But no, I am not going to "cheer" for US and Israel for bombing Isfahan, Shiraz and destroy our Shah Cheragh.
We have 90M people in our home and we can figure things out among ourselves, just like have done so since the dawn of the Achaemenids.
P.S I hope your family is safe.
I once attended a military "fair"(?) where they'd show off their equipment and had some anti-US "games", eg one involving throwing a shoe at a target with Obama or maybe Bush's face printed on it, and observed people enthusiastically taking part in it.
My impression was that while people hated and feared the regime, they still broadly shared the anti-foreign intervention stance, particularly against the US. I'm having a hard time believing that they'd still be pro-US after Trump threatened genocide against them.
With that being said I don’t like/want the war. I understand and sympathize with the emotional response from my compatriots because they see the oppressors are getting the bloody beating they well deserve. But I don’t really think that the current war brings anything good for the people. I wish it did but it doesn’t look like it. I wish the regime would fall but they haven’t and we now have ~2000 more innocents dead on top of thousands that government killed in January.
How in your mind do we get to the regime answering for its crimes? What is going to dislodge them? If they are not dislodged and continue to indoctrinate more people where does this go? If they have more weapons where does it go?

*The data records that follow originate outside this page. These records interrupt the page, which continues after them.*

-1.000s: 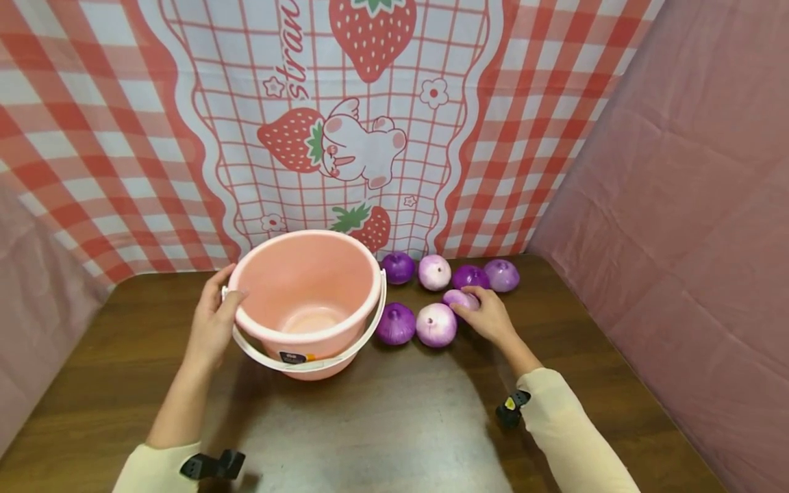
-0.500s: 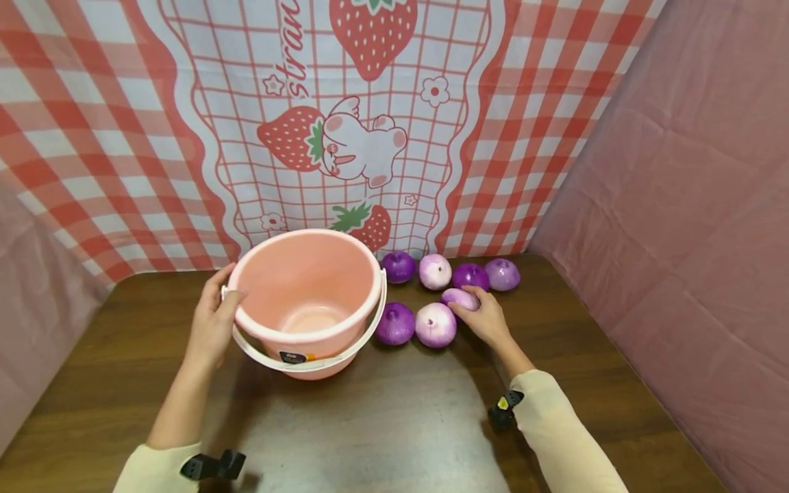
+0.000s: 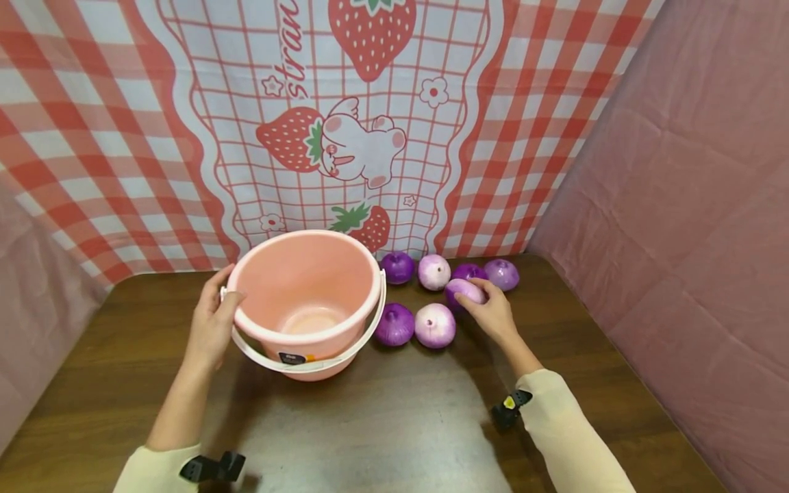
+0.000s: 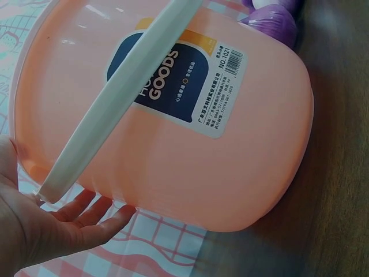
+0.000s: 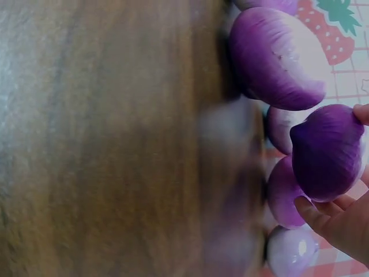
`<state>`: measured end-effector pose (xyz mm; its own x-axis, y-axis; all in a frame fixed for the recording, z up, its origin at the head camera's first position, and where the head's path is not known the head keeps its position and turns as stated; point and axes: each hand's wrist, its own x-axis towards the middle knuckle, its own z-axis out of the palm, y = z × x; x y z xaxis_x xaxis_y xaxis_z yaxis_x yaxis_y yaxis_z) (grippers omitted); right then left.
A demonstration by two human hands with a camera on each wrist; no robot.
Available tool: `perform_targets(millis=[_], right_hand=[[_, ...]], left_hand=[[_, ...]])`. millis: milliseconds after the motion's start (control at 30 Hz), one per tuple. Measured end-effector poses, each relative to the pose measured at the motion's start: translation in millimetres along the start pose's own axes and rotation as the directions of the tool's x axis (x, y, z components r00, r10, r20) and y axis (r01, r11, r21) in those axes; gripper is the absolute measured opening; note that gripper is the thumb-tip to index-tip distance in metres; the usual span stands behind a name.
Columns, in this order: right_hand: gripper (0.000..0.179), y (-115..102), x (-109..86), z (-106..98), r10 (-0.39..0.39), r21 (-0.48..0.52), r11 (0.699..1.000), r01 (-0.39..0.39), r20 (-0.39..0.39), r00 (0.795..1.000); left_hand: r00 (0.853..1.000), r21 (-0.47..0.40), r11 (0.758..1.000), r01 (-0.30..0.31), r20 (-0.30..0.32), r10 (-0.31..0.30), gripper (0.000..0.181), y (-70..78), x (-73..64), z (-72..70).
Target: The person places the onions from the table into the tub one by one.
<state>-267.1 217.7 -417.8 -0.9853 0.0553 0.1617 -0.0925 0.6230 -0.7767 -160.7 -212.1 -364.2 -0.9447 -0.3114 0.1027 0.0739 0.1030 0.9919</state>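
Note:
A pink bucket (image 3: 314, 270) with a white handle (image 3: 308, 365) stands on the left half of the table. My left hand (image 3: 212, 325) grips its left rim, thumb over the edge and fingers against the outside wall; in the left wrist view those fingers (image 4: 95, 222) lie beside the handle's pivot. To the right of the bucket, my right hand (image 3: 495, 316) holds a purple onion (image 3: 464, 292) between thumb and fingers. The right wrist view shows this onion (image 5: 326, 154) tilted, with other onions behind it.
Two onions, one purple (image 3: 395, 324) and one pale (image 3: 435, 326), sit in the near row beside the bucket. Several more, including a light purple onion (image 3: 501, 274), line the back of the wooden table (image 3: 376, 431). A strawberry-print cloth (image 3: 370, 157) hangs behind.
The onion in my right hand has come up a little and turned, showing more of its side and covering part of the purple onion behind. My left hand and the bucket stay put.

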Motion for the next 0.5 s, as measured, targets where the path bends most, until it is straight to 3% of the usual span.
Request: perform_targets(millis=[500], right_hand=[[0.058, -30.7, 0.2, -12.5, -0.008, 0.147, 0.989, 0.01, -0.014, 1.0]], left_hand=[[1.0, -0.024, 1.0, 0.015, 0.008, -0.014, 0.054, 1.4, -0.5, 0.8]])
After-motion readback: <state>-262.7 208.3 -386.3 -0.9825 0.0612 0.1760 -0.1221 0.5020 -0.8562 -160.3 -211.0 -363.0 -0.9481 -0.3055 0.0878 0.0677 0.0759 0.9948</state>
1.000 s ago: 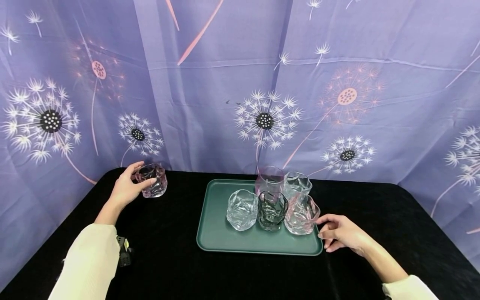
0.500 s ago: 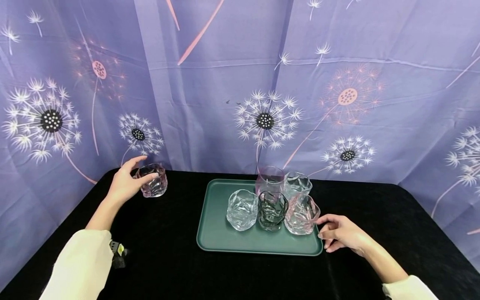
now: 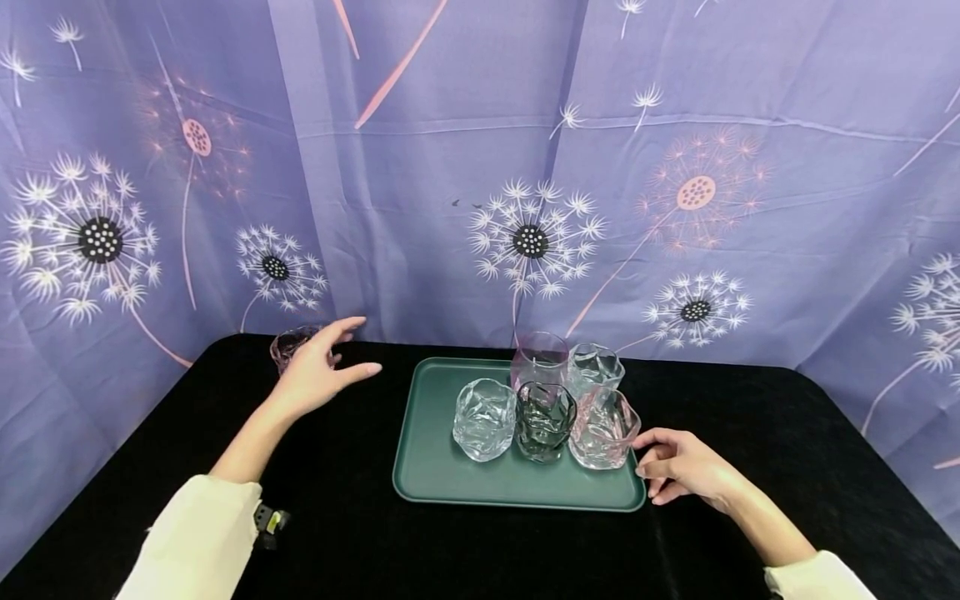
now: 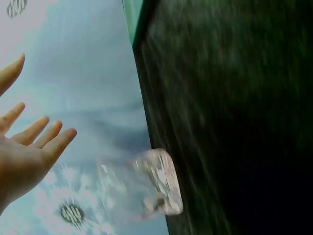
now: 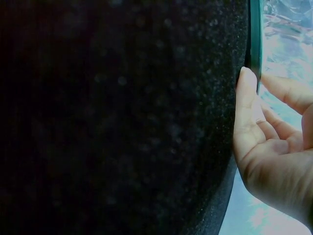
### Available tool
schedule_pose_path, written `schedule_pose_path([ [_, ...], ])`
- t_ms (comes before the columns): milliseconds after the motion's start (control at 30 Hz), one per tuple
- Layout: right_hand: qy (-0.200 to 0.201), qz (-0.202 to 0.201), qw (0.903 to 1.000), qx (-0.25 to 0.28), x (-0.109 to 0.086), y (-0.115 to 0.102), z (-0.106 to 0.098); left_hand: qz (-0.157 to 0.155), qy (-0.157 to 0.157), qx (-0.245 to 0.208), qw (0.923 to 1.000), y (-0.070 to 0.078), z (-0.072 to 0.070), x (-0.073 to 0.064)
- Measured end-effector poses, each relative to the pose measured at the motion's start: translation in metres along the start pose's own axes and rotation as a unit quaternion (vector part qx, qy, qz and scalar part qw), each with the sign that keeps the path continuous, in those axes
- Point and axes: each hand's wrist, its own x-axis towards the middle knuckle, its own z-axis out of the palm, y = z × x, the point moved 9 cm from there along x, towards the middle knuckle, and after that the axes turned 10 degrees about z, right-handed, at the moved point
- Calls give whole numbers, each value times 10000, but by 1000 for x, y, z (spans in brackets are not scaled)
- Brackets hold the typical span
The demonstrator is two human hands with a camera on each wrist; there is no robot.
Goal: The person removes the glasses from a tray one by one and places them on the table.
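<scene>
My left hand (image 3: pixel 315 371) is off to the left with fingers spread, holding nothing. Behind it, partly covered in the head view, a pinkish-purple glass (image 3: pixel 283 348) stands on the black cloth. The left wrist view shows that glass (image 4: pixel 164 178) apart from the fingers. My right hand (image 3: pixel 690 468) pinches the right rim of a green tray (image 3: pixel 435 479); its thumb and finger meet at the tray edge (image 5: pixel 255 44) in the right wrist view. On the tray are a clear glass (image 3: pixel 484 421), a grey glass (image 3: pixel 546 425) and a pink glass (image 3: pixel 602 437) in front.
Behind them on the tray stand a purple glass (image 3: pixel 537 354) and another clear glass (image 3: pixel 595 367). Black cloth (image 3: pixel 337 517) covers the table. A purple dandelion-print curtain (image 3: pixel 420 208) hangs right along its back edge.
My left hand has let go of the pinkish-purple glass and moved right, passing in front of it towards the tray. The right hand, the tray and its glasses have stayed put.
</scene>
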Motion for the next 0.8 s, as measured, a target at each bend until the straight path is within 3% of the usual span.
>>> schedule_pose_path([
  [233,11,17,10000,1,0,0,0,508,-375,-283,9976,30,38,1],
  [500,10,36,10000,26,0,1,0,800,-933,-418,9915,51,82,-6],
  [633,17,47,10000,8,1,1,0,991,-1107,-379,9882,61,97,-8],
  [800,6,45,10000,23,1,1,-1,973,-1321,-353,9858,68,112,-8],
])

Is any chance that some elements within the current regime will change sides? What percent of soldiers or militia are die hard fanatics vs. people who will jump ship if there's a good chance of that "ship" sinking?
Of course, that only brings us to, "It's easy to claim others are offering their lives for your goals."
I guess it's probably best to just realize everything you see on the subject of any given war is probably propaganda. And judge the value of it through that lens.
Your paraphased quote also implies that there must be actual regime change for the deaths to be worth it (ie, no IRGC).
That seems a little bit suspect, how many Iranians do you know? I have difficulty believing that less than around 20-30% of them support the regime. There seems to be a baseline of around that fraction of people who support the status quo.
It isn't so hard to find people who support full-on communism. Any reasonable sample should be turning up a lot of really weird opinions.
Clearly your sample of Iranians is very biased.
I am not pro theocratic regimes, but not only does the US/Israel _not_ have the right to wage this war, but this war will only make the regime stronger.
Nothing more unifying than getting bombed, especially in martyrdom cultures.
Essentially, they’ve created a two-tier system controlling who can access the internet.
(1) https://en.wikipedia.org/wiki/White_SIM_Card
Erm, dude, you did look at the graph on the Mastodon post linked to, right ?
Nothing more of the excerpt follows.